Photography Exhibition of Works by John Ranard (1952-2008)
A Gathering of the Tribes Gallery in East Village, NYC, will be holding an exhibition of works of the late documentary photographer, John Ranard, with an opening reception on September 6. Ranard’s work is collected by the Brooklyn Museum, the Andrei Sakharov Museum in Moscow, the University of Louisville Fine Print Archives, and the well-known collection of the musician Graham Nash. Ranard passed away in New York City in May of this year of liver cancer.
Ranard is known particularly for his portfolio on boxing, The Brutal Aesthetic, his documentary work on the collapse of the Soviet Empire, and his photographic investigations of the Russian prison system and the epidemic of AIDS in Russia. Portions of The Brutal Aesthetic were published in the book On Boxing in 1987, a collaboration with Joyce Carol Oates and a classic of the genre which remains in print. Ranard’s portfolios on the crumbling of the Soviet Union appeared in Granta magazine and the Ontario Review, and his photographs on AIDS in Russia appeared in a photo essay in The New York Times in 1997 which won First Place for Issue Reporting Picture Story by the National Photographers’ Association for that year. His work on AIDS in Russia was supported by the Soros Open Society Institute, AIDS Foundation East-West, and Médècins Sans Frontières.
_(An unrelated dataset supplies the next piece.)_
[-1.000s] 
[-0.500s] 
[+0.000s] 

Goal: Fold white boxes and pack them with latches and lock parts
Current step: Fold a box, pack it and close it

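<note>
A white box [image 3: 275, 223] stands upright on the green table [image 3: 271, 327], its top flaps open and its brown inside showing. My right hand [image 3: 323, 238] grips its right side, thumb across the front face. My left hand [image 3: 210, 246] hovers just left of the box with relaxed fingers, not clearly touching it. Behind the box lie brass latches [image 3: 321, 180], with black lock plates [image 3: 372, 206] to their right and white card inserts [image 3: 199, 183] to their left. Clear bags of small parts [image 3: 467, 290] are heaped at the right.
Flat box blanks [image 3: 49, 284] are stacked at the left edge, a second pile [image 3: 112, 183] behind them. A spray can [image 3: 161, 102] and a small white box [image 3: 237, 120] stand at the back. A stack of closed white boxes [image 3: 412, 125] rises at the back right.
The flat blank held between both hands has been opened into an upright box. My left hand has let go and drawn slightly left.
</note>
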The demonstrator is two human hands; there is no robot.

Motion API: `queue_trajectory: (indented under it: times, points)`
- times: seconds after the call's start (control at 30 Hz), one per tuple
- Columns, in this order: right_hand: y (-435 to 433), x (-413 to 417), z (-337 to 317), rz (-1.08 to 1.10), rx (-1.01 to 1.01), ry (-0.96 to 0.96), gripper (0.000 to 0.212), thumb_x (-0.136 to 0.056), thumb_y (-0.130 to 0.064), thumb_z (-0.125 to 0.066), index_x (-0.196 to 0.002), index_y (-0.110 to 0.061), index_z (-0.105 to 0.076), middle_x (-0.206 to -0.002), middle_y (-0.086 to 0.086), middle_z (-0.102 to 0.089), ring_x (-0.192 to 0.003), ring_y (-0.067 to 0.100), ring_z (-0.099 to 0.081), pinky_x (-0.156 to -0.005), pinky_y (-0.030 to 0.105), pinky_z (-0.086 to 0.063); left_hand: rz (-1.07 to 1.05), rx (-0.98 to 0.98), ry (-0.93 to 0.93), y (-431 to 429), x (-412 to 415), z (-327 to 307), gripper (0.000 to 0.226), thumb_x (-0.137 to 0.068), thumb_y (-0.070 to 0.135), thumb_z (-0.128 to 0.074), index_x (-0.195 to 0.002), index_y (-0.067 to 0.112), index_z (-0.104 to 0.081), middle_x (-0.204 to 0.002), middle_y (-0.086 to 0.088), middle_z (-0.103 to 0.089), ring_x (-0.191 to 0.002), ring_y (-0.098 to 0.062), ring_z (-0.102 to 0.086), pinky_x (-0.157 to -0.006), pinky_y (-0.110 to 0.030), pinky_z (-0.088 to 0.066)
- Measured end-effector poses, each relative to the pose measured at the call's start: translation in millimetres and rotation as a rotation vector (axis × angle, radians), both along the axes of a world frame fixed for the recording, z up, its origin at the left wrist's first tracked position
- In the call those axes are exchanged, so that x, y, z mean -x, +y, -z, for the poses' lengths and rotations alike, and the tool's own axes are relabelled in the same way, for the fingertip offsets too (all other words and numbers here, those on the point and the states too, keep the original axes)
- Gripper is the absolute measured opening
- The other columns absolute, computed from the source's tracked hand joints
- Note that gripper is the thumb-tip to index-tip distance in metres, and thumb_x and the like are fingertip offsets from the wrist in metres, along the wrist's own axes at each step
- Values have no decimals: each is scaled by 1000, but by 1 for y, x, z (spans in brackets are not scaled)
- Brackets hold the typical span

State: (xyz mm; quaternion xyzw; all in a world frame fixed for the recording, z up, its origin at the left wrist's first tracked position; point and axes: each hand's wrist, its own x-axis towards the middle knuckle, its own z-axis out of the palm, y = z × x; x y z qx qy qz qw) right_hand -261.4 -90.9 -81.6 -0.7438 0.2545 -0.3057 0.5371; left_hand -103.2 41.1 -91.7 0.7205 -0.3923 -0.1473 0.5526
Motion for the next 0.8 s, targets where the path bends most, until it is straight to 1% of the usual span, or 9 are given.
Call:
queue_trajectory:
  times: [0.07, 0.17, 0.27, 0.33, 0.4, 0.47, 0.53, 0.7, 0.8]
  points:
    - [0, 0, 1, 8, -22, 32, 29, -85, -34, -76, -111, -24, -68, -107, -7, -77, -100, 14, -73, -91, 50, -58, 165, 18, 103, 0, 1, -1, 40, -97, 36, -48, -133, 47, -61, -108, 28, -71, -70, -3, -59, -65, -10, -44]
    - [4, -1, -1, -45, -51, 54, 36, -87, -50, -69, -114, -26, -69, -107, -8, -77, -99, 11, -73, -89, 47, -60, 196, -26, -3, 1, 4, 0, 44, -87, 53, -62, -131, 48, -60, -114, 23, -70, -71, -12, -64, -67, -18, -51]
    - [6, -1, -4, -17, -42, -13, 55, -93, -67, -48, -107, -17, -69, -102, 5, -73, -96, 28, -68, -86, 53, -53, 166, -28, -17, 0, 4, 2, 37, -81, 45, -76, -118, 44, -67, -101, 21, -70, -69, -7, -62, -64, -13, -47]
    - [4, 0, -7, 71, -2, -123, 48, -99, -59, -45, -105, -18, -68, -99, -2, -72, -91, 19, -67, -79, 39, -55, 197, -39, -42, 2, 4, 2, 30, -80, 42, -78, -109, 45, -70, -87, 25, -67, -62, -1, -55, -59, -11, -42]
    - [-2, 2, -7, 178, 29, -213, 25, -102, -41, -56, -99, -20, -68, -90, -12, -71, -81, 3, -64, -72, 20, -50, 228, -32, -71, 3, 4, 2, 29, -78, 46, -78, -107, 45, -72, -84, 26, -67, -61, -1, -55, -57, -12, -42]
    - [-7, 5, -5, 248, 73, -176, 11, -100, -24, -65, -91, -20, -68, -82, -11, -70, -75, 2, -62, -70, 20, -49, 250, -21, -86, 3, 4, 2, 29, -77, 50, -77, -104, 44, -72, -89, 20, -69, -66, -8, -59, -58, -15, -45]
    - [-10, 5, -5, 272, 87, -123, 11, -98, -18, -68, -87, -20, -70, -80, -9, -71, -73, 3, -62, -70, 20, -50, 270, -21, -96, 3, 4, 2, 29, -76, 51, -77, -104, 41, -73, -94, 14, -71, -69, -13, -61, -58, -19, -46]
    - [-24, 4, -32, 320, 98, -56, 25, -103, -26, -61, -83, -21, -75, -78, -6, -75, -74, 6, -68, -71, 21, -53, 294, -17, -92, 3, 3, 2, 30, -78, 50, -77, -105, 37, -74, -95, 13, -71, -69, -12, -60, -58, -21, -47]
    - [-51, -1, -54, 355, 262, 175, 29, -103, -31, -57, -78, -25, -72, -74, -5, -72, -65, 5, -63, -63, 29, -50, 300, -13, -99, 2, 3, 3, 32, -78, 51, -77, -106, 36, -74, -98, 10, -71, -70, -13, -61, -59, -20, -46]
According to the family, Ranard left an oeuvre of numerous other portfolios on topics he regularly investigated and interpreted, in his characteristically edgy, and sometimes nuanced, black-and-white style: East Village life in New York City; themes in Louisville, Kentucky, a second home; sports and spectacle in America in the early 1980s; and a much lesser-known portfolio on weddings, I Do.
In an obituary in The Washington Post, Matt Schudel quoted Joyce Carol Oates on Ranard’s photographs, “They’re very poetic. They’re the highest kind of journalism, where it passes into art.” In an article published in The Villager, Q. Sakamaki, a Japanese ex-pat photographer in America, said of Ranard, “He’s a real, great photographer…very talented, especially his composition. If he is lucky, he could have been one of the best photographers in the world–in the opinion of photographers.”
John Penley, an East Village activist, said, “He was very much the classic photojournalist. He would concentrate on one subject—he didn’t just pick one story and then jump to another. He really dedicated his life to that.”
A broad spectrum of Ranard’s work will be showing at the Tribes Gallery, on view from September 4-30, with the opening reception on September 6, 7-10 PM.
On September 6 the Ranard family will be holding a Memorial Service for John, at St. Marks Church in-the-Bowery at 5 PM (131 East Tenth Street at Second Avenue), where a slide show will be presented of some 80 of Ranard’s iconic works. Friends and media are invited to attend. Please RSVP merry.esp@verizon.net if you can.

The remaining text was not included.